Skill Evaluator
Evaluate Clawdbot skills for quality, reliability, and publish-readiness using a multi-framework rubric (ISO 25010, OpenSSF, Shneiderman, agent-specific heuristics). Use when asked to review, audit, evaluate, score, or assess a skill before publishing, or when checking skill quality. Runs automated structural checks and guides manual assessment across 25 criteria.
技能说明
name: skill-evaluator description: Evaluate Clawdbot skills for quality, reliability, and publish-readiness using a multi-framework rubric (ISO 25010, OpenSSF, Shneiderman, agent-specific heuristics).
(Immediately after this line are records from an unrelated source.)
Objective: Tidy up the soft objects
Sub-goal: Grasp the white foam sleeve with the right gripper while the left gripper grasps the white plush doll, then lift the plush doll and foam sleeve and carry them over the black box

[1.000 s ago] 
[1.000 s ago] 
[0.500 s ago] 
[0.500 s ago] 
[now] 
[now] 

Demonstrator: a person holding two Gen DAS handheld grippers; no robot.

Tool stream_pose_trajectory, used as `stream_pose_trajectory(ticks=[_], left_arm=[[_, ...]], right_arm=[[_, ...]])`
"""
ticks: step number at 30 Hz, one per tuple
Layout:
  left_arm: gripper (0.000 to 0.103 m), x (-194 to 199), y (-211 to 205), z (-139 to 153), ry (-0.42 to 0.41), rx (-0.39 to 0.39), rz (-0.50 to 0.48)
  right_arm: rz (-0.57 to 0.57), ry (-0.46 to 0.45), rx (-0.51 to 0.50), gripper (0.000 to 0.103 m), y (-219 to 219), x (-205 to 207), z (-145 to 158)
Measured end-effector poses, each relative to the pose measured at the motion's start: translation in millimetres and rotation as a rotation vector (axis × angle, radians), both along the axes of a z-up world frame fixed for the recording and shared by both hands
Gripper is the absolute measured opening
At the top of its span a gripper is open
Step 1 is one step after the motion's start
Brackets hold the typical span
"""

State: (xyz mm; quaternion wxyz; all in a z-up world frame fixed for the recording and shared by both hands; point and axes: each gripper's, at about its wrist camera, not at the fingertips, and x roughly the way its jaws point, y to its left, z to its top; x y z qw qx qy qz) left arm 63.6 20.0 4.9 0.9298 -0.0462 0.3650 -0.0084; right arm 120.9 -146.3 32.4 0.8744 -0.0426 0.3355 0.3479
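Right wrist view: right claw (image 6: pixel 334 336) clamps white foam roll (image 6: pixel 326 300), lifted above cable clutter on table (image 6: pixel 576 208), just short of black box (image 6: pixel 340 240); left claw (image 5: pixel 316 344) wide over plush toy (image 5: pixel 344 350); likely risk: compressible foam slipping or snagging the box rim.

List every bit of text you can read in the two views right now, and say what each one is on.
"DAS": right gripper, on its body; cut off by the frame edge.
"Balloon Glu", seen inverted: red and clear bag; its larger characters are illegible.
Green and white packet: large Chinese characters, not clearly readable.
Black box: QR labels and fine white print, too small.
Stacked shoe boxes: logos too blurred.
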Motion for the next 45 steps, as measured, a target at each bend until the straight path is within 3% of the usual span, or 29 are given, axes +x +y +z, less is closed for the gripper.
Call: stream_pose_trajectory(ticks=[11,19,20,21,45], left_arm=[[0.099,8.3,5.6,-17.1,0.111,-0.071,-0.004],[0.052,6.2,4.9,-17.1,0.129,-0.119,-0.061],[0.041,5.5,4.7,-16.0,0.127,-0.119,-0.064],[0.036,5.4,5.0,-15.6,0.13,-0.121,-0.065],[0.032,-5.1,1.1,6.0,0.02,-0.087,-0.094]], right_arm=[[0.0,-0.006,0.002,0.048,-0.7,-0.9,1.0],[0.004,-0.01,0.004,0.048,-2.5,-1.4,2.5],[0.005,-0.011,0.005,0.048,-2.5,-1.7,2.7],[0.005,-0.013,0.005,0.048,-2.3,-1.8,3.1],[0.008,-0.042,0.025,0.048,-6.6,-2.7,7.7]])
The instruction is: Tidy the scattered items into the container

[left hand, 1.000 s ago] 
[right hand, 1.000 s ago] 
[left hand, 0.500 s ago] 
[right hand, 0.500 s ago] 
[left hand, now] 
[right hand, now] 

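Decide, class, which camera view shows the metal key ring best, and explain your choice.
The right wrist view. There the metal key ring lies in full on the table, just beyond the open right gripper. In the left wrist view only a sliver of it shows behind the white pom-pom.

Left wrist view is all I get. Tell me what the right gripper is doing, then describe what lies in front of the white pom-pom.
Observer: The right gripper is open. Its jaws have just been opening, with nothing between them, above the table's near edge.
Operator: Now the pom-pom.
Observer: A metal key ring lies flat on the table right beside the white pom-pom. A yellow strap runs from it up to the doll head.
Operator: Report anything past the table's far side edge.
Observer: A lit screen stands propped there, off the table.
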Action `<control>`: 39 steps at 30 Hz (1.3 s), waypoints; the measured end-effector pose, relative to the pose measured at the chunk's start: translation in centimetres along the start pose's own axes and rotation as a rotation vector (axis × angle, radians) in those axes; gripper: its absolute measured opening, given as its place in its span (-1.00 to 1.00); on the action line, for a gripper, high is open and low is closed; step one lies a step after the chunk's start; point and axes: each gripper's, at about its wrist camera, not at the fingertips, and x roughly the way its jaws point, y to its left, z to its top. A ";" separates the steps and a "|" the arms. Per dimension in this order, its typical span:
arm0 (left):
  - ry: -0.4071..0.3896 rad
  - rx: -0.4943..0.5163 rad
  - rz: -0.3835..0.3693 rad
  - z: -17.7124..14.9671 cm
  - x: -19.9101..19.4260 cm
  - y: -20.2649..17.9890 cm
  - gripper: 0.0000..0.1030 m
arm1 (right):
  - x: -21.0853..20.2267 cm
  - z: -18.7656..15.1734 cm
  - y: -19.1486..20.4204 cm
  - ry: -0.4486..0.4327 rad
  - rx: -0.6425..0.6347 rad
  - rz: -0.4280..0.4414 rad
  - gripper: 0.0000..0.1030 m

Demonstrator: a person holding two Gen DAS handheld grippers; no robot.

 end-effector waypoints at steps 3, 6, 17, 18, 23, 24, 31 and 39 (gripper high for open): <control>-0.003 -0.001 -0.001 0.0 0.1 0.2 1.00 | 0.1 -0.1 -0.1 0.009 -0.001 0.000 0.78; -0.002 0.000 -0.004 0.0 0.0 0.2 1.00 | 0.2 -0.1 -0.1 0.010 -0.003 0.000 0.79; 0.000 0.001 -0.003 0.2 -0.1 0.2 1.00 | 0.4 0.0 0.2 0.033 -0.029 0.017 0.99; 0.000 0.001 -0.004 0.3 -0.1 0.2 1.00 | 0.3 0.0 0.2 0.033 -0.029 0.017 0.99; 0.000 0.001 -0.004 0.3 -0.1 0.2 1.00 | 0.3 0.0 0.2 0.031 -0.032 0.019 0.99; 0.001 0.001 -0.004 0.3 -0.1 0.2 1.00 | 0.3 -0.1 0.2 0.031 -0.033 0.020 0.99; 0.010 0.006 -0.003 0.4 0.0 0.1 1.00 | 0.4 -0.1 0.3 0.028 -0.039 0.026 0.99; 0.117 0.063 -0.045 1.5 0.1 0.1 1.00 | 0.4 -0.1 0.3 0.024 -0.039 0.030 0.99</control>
Use when asked to review, audit, evaluate, score, or assess a skill before publishing, or when checking skill quality. Runs automated structural checks and guides manual assessment across 25 criteria.
Skill Evaluator
Evaluate skills across 25 criteria using a hybrid automated + manual approach.
Quick Start
1. Run automated checks
python3 scripts/eval-skill.py /path/to/skill
python3 scripts/eval-skill.py /path/to/skill --json # machine-readable
python3 scripts/eval-skill.py /path/to/skill --verbose # show all details
Checks: file structure, frontmatter, description quality, script syntax, dependency audit, credential scan, env var documentation.
2. Manual assessment
Use the rubric at references/rubric.md to score 25 criteria across 8 categories (0–4 each, 100 total). Each criterion has concrete descriptions per score level.
3. Write the evaluation
Copy assets/EVAL-TEMPLATE.md to the skill directory as EVAL.md. Fill in automated results + manual scores.
Evaluation Process
- Run
eval-skill.py— get the automated structural score - Read the skill's SKILL.md — understand what it does
- Read/skim the scripts — assess code quality, error handling, testability
- Score each manual criterion using references/rubric.md — concrete criteria per level
- Prioritize findings as P0 (blocks publishing) / P1 (should fix) / P2 (nice to have)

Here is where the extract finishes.